**Activity:** Each line below should be written out again without any change.

**Recorded data:**
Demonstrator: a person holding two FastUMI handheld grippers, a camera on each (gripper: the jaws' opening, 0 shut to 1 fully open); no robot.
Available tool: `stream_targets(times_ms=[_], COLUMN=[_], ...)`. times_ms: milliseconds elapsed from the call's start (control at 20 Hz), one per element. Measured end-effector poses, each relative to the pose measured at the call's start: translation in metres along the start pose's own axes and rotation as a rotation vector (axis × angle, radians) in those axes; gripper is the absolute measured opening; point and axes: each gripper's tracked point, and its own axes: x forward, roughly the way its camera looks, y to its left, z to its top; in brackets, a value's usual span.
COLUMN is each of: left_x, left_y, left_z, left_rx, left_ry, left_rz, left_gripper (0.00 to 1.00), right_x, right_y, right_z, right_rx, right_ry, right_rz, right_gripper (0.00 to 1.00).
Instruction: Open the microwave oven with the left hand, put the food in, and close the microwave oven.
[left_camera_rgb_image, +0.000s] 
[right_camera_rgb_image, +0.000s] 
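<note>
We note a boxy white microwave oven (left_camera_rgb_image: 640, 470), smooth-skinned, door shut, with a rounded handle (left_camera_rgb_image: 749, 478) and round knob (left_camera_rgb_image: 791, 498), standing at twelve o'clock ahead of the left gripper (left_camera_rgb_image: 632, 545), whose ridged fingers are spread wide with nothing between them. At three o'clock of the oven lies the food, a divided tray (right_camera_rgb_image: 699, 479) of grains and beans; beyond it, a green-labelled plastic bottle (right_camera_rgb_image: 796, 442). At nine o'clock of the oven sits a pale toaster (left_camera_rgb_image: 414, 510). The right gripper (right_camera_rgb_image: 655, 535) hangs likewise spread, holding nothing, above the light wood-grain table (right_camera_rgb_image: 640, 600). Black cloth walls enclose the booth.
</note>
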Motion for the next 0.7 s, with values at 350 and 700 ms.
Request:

**Problem solution:**
Demonstrator: a person holding two FastUMI handheld grippers, a camera on each (gripper: the jaws' opening, 0 shut to 1 fully open); no robot.
Available tool: `stream_targets(times_ms=[_], COLUMN=[_], ...)`. times_ms: milliseconds elapsed from the call's start (control at 20 Hz), one per element. Measured end-effector poses, each relative to the pose measured at the call's start: translation in metres along the start pose's own axes and rotation as a rotation vector (axis × angle, radians) in those axes; gripper is the absolute measured opening; point and axes: each gripper's tracked point, and its own axes: x forward, roughly the way its camera looks, y to its left, z to its top; in brackets, a value's usual span.
COLUMN is each of: left_x, left_y, left_z, left_rx, left_ry, left_rz, left_gripper (0.00 to 1.00), right_x, right_y, right_z, right_rx, right_ry, right_rz, right_gripper (0.00 to 1.00).
Instruction: Open the microwave oven with the left hand, put the food in, and close the microwave oven.
[left_camera_rgb_image, +0.000s] 
[right_camera_rgb_image, +0.000s] 
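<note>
We note a boxy white microwave oven (left_camera_rgb_image: 640, 470), smooth-skinned, door shut, with a rounded handle (left_camera_rgb_image: 749, 478) and round knob (left_camera_rgb_image: 791, 498), standing at twelve o'clock ahead of the left gripper (left_camera_rgb_image: 632, 545), whose ridged fingers are spread wide with nothing between them. At three o'clock of the oven lies the food, a divided tray (right_camera_rgb_image: 699, 479) of grains and beans; beyond it, a green-labelled plastic bottle (right_camera_rgb_image: 796, 442). At nine o'clock of the oven sits a pale toaster (left_camera_rgb_image: 414, 510). The right gripper (right_camera_rgb_image: 655, 535) hangs likewise spread, holding nothing, above the light wood-grain table (right_camera_rgb_image: 640, 600). Black cloth walls enclose the booth.
</note>
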Motion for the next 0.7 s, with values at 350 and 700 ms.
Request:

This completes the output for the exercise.